Kellie L. Tamashiro - US grants

DESCRIPTION (provided by applicant): Exposure to stress elicits behavioral and physiological responses in animals and humans, including changes in food intake and body weight. This proposal will take advantage of a unique animal model of social stress, the Visible Burrow System (VBS). The VBS provides a semi-naturalistic environment in which a dominance hierarchy naturally develops among male rats producing dominant (DOM) and subordinate (SUB) animals that can be easily identified with minimal experimenter intervention. Although significant changes in body weight among the SUB group have been reliably observed, little if anything is known of its etiology.
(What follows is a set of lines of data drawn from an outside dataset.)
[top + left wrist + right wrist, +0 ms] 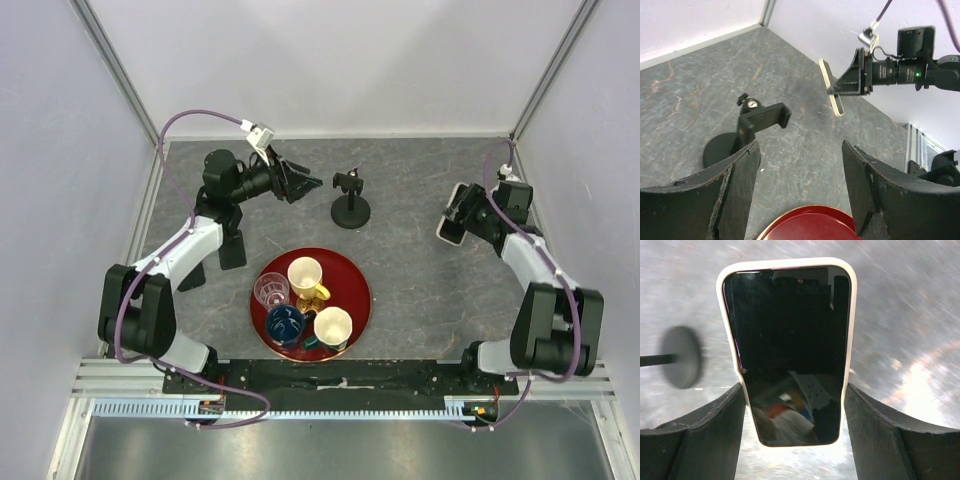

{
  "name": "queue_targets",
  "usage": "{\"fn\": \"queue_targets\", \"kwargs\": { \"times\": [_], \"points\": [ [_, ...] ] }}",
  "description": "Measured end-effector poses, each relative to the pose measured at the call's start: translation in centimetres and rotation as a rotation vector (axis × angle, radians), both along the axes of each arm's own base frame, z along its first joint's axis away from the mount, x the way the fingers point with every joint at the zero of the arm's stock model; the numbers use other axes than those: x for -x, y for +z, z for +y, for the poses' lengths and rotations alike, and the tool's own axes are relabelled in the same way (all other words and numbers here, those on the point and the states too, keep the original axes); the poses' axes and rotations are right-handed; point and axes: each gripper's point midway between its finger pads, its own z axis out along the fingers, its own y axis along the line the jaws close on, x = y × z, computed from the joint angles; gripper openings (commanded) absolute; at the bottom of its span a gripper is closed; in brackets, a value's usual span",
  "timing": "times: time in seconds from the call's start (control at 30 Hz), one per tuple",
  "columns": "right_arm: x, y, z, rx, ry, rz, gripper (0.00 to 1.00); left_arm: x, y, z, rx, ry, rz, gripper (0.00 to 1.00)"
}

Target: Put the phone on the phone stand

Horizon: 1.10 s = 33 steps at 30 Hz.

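One phone (790,355), pinched in my right gripper (795,392) by the right edge; left gripper (800,147) spread, empty; step, I judge: transfer; next, align with phone stand (350,205) clamp.

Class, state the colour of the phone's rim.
Pale pinkish-white on the phone, clearest in right wrist view.

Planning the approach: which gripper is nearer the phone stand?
Left. The left gripper, jaws open, is just left of the phone stand; right gripper, shut on the phone, is farther to its right.

Bright, even light; right wrist view's table (920,375) is blurred and glary, the phone (790,330) sharp, reflective.
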Motion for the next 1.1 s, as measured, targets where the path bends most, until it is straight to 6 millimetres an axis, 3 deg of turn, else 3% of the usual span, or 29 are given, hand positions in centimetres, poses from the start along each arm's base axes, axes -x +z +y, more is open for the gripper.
{"fn": "queue_targets", "kwargs": {
  "times": [0.17, 0.27, 0.4, 0.57, 0.67, 0.97, 1.07, 1.1],
  "points": [
    [-2.0, 7.8, 3.8, -0.125, 0.097, -0.301, 0.0, 1.7, 0.4, -2.9, 0.003, -0.062, -0.029, 0.74],
    [-1.9, 11.8, 5.6, -0.196, 0.093, -0.408, 0.0, 3.1, 0.8, -5.3, -0.004, -0.095, -0.081, 0.77],
    [-0.3, 17.4, 9.5, -0.295, 0.071, -0.529, 0.0, 5.6, 1.5, -9.0, -0.004, -0.147, -0.155, 0.78],
    [2.3, 21.5, 12.5, -0.406, 0.012, -0.585, 0.0, 7.5, 1.8, -12.1, 0.009, -0.185, -0.195, 0.78],
    [2.7, 21.9, 13.2, -0.447, -0.039, -0.57, 0.0, 7.4, 1.1, -13.6, 0.004, -0.189, -0.185, 0.78],
    [4.0, 18.6, 16.0, -0.449, -0.08, -0.431, 0.0, 8.1, -0.1, -16.0, -0.009, -0.22, -0.176, 0.78],
    [4.4, 18.4, 16.9, -0.458, -0.077, -0.419, 0.0, 8.2, 0.0, -16.5, -0.006, -0.228, -0.181, 0.7],
    [4.5, 18.4, 17.2, -0.459, -0.077, -0.417, 0.0, 8.2, 0.0, -16.6, -0.005, -0.23, -0.181, 0.63]
  ]
}}
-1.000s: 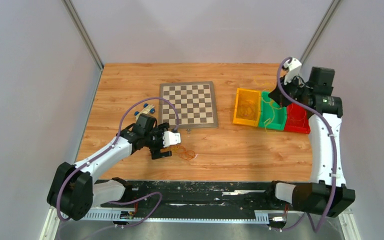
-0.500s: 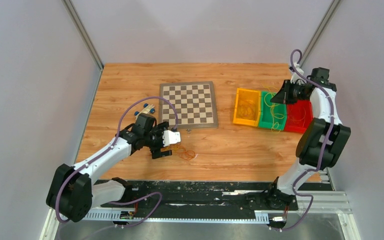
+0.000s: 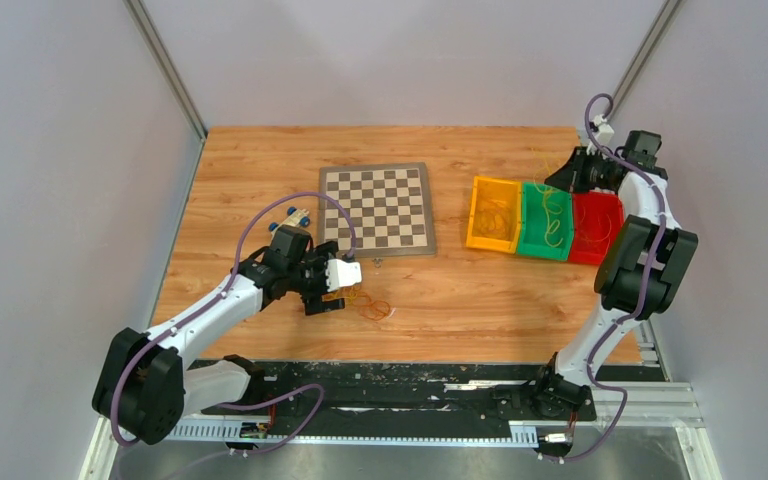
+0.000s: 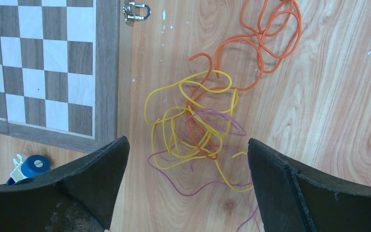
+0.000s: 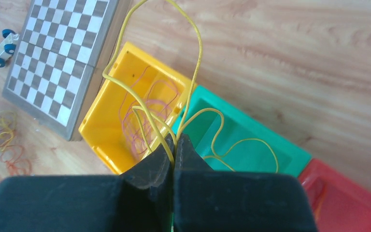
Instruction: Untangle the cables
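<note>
Left jaws spread wide, hanging over tangle of cables [image 4: 193, 130] on tabletop [image 4: 319, 96]. Yellow, orange and purple strands lie between tips, none gripped. I see chessboard [image 4: 38, 63] just outside one tip. Right jaws pressed together on yellow cable [image 5: 200, 50], which loops up ahead of them. Below them, yellow bin [image 5: 101, 121] and green bin [image 5: 241, 123] side by side.
</note>
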`<state>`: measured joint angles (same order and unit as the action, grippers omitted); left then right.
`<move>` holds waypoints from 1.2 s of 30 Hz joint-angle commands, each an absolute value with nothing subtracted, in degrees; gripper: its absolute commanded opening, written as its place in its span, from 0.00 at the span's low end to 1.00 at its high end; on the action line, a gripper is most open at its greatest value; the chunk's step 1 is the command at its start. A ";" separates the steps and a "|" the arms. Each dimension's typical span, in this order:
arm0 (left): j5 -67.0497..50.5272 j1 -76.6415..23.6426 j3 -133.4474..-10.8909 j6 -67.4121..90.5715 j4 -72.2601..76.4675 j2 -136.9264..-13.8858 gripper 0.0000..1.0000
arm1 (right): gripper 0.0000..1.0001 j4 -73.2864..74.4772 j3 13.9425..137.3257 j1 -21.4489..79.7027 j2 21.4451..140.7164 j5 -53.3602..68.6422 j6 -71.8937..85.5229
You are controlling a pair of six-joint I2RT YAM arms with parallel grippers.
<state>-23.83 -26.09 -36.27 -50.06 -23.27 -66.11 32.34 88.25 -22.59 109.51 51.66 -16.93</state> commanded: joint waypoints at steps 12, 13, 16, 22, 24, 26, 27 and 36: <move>-23.98 -25.14 -35.72 -51.28 -20.96 -65.30 1.00 | 0.00 15.25 69.91 -22.76 96.84 49.13 -29.86; -23.95 -25.14 -35.96 -51.30 -21.04 -65.39 1.00 | 0.00 15.56 69.07 -22.81 96.08 47.90 -30.17; -23.89 -25.11 -36.45 -51.43 -21.46 -65.70 1.00 | 0.00 16.41 67.91 -22.83 94.59 42.81 -28.65; -23.56 -25.14 -36.69 -51.69 -21.83 -65.70 1.00 | 0.00 24.22 69.87 -21.78 96.61 34.90 -31.61; -23.67 -25.14 -36.74 -51.68 -21.94 -65.84 1.00 | 0.00 26.24 70.53 -20.85 97.65 32.59 -32.20; -23.72 -25.08 -36.74 -51.65 -21.97 -66.05 1.00 | 0.00 27.52 70.99 -19.84 98.62 30.63 -32.41; -23.68 -25.06 -36.69 -51.50 -21.97 -66.19 1.00 | 0.00 27.96 71.16 -19.18 99.04 29.39 -32.29; -22.37 -25.13 -36.60 -51.27 -20.16 -65.82 1.00 | 0.04 32.85 75.40 -11.94 104.14 13.97 -25.36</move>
<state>-22.52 -25.39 -36.03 -50.87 -22.70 -66.24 29.80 71.35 -14.04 103.02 21.74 -29.12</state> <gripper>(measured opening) 1.000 0.009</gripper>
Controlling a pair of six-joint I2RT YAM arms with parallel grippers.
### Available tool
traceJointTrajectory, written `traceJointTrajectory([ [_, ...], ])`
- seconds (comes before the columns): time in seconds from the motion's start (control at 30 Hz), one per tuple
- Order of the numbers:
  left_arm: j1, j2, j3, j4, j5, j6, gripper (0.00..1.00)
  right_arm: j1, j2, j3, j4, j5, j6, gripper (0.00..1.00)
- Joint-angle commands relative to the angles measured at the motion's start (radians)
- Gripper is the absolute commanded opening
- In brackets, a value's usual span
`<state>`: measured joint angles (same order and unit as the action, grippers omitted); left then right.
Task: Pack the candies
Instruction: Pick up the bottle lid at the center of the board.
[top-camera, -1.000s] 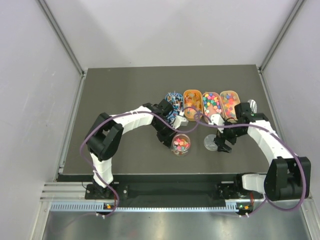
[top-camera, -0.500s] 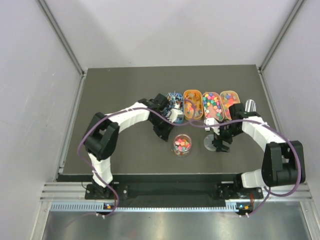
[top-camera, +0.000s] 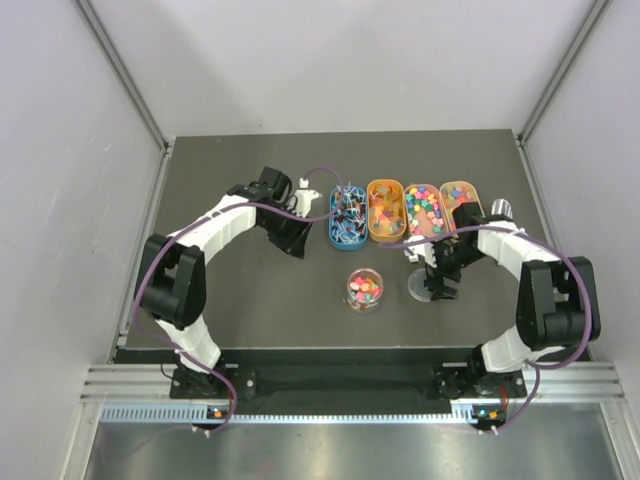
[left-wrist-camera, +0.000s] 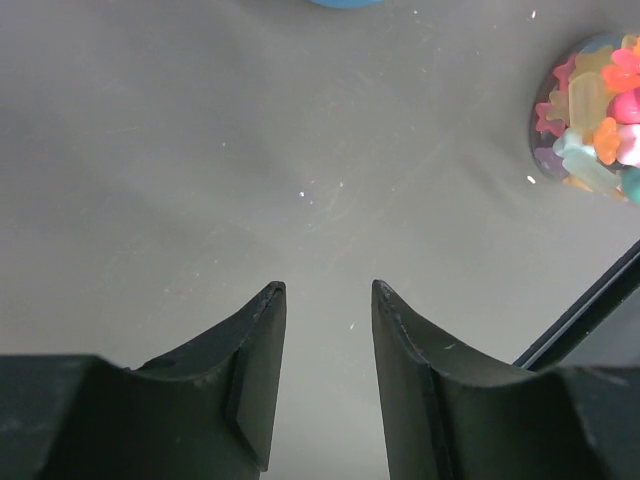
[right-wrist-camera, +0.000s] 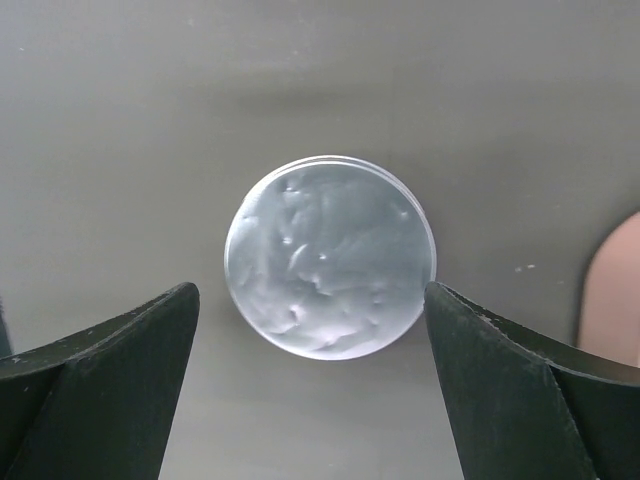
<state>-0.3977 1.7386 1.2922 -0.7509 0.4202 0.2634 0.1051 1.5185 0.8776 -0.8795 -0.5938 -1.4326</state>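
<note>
Our left fingers (left-wrist-camera: 250, 370), half-parted, have left the jar (top-camera: 348, 289) of candies (left-wrist-camera: 600, 100); wide right fingers (right-wrist-camera: 120, 350) straddle the lid (right-wrist-camera: 330, 258) for capping.

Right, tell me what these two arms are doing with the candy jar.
The right gripper hangs open over a clear round lid lying flat on the table, a finger on either side, not gripping it. The left gripper is open and empty above bare table, off to the side of the open jar of mixed candies. Four filled oval trays sit in a row behind the jar.
</note>
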Motion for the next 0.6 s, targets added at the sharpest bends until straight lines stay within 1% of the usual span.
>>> traceJointTrajectory([
  [0.0, 0.003, -0.004, -0.007, 0.036, 0.011, -0.018, 0.45, 0.018, 0.012, 0.052, -0.024, -0.034, -0.069, 0.95],
  [0.13, 0.003, 0.013, -0.002, 0.039, 0.015, -0.02, 0.45, 0.021, 0.037, 0.072, -0.021, -0.028, -0.062, 1.0],
  [0.47, 0.003, 0.022, -0.008, 0.042, 0.006, -0.02, 0.45, 0.068, 0.094, 0.067, -0.036, 0.028, -0.1, 1.0],
  [0.57, 0.003, 0.024, -0.008, 0.042, 0.002, -0.023, 0.45, 0.076, 0.103, 0.06, -0.018, 0.04, -0.092, 1.0],
])
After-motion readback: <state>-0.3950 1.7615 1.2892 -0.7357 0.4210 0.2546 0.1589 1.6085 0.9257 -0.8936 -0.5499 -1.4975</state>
In addition, the long-term consequences of altered body weight regulation resulting from chronic social stress have not been examined in this model. The proposed experiments will lay the groundwork for understanding these and other stress-related conditions in humans and may point to novel therapeutic strategies. The specific aims are: 1) to test the hypothesis that body weight loss in subordinates during VBS housing is attributable to decreased food intake and/or to increases in energy expenditure, 2) to test the hypothesis that physiological, endocrine and neurochemical changes that are evident following 14 days of chronic stress in the VBS will return to control levels when the animals are allowed to recover outside the VBS. A secondary hypothesis is that SUB will gain weight during recovery preferentially as adipose tissue and DOM will gain weight primarily as lean body mass, 3) to test the hypothesis that multiple, intermittent episodes of social stress produce more severe and enduring changes of brain neurochemistry and energy homeostasis than a single episode.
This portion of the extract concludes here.